Project Leader: Nikola Kompa

PhD-Student: Francesco Fanti Rovetta

Abstract: Recent scholarship emphasizes the scaffolding role of language for cognition. Language is conceived of as a cognitive niche (Clark 2006a), a programming tool for cognition (Lupyan & Bergen 2016), a material artefact (Clark 2006b) or a neuroenhancement (Dove 2019). Yet how exactly does language serve this function? The aim of the project is to spell out, with a certain degree of detail, the idea that language scaffolds impressive cognitive achievements.  
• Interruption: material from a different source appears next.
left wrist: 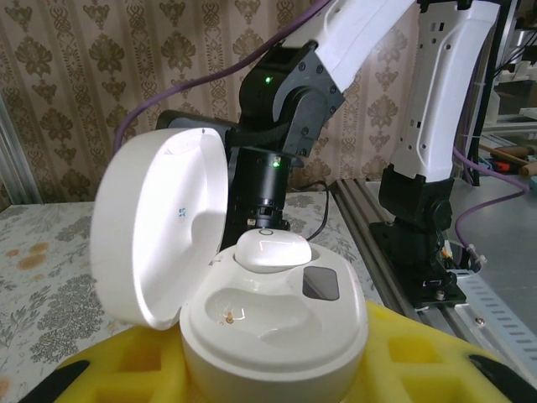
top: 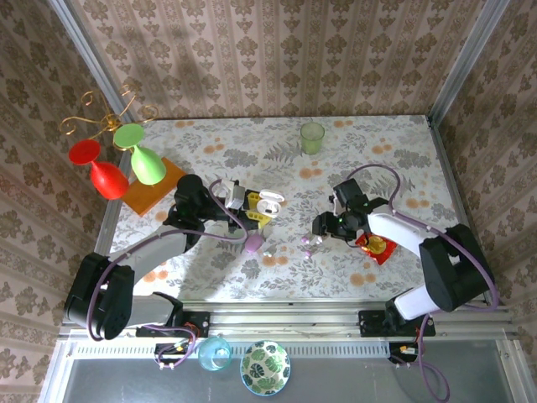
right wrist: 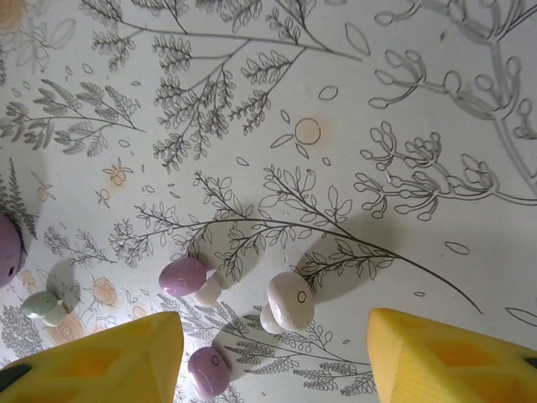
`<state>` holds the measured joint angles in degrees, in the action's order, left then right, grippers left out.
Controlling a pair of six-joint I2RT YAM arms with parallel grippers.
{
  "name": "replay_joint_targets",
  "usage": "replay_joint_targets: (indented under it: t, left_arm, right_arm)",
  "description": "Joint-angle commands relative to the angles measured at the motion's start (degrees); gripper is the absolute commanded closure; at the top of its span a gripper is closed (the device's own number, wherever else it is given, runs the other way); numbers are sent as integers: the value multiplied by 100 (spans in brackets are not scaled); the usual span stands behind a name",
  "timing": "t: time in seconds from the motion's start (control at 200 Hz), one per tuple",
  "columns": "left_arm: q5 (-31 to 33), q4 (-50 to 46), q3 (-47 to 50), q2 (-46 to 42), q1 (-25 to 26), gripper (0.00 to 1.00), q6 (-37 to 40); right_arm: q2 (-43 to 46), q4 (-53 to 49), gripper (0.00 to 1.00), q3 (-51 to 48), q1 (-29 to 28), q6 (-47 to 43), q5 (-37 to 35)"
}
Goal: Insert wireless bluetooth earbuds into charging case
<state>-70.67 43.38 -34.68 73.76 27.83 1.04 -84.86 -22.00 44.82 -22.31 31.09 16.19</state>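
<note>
Right claw [right wrist: 270, 336] spread wide over white earbud [right wrist: 290, 302], purple earbuds [right wrist: 182, 275] alongside; left claw [left wrist: 277, 374] grips open case [left wrist: 277, 323].

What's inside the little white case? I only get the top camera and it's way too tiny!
Observer: On the left wrist camera, the white case is open, with one white earbud resting in it.
Operator: Is there room for another?
Observer: Yes, the slot beside it is empty.
Operator: Where's another white one?
Observer: On the right wrist camera, a loose white earbud lies on the table, framed between the spread fingers of the right gripper.
</note>
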Motion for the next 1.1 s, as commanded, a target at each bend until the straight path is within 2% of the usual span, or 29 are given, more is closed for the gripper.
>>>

 One way of approaching the topic is by recourse to the work of Vygotsky and his followers on private and inner speech. Vygotsky and neo-Vygotskian scholars emphasize the beneficial role of language for cognitive development, for organizing, directing, and controlling behavior (Vygotsky 1986; Vygotsky & Luria 1994) as well as for self-reflection (Morin 2019) and social understanding (Fernyhough 2009).  Children first acquire signs in social interaction, then learn to direct speech at themselves and to thereby control their behavior and organize their thought. Thus, language is claimed to be first acquired as an external symbol system before  then becomes internalized and re-used as a cognitive tool. To date, there is a growing body of evidence that private or inner speech increases children’s performance in problem-solving tasks and enhances cognitive control (Winsler et al. 2009; Diaz & Berk 1992;).  

The aim of the project is to carefully conceptualize key notions, and to then develop a theoretically coherent as well as empirically informed account of private and inner speech which also allows for the generation of hypotheses about the cognitive functions they may serve. Particular attention will be devoted to the hypothesis that inner speech can be used to enhance social understanding, either by facilitating perspective-taking or by scaffolding the narrative interpretation of experience, or both. To that end, it will be necessary to first distinguish inner speech from related phenomena (Hurlburt et al. 2013; Fernyhough 2016; Gauker 2019such as unsymbolized thinking, inner hearing or the auditory imagery of inner speech, motivational self-talk, etc. In a second step, the Vygotskian approach as well as more recent psychological and philosophical literature on inner and private speech needs to be critically reviewed. This will put us in a position to develop, in a third, step, a model of the cognitive functions inner and private speech might serve (cf. Alderson-Day & Fernyhough 2015 for a sketch) and to generate, in a fourth step, hypotheses that could then be put to empirical test.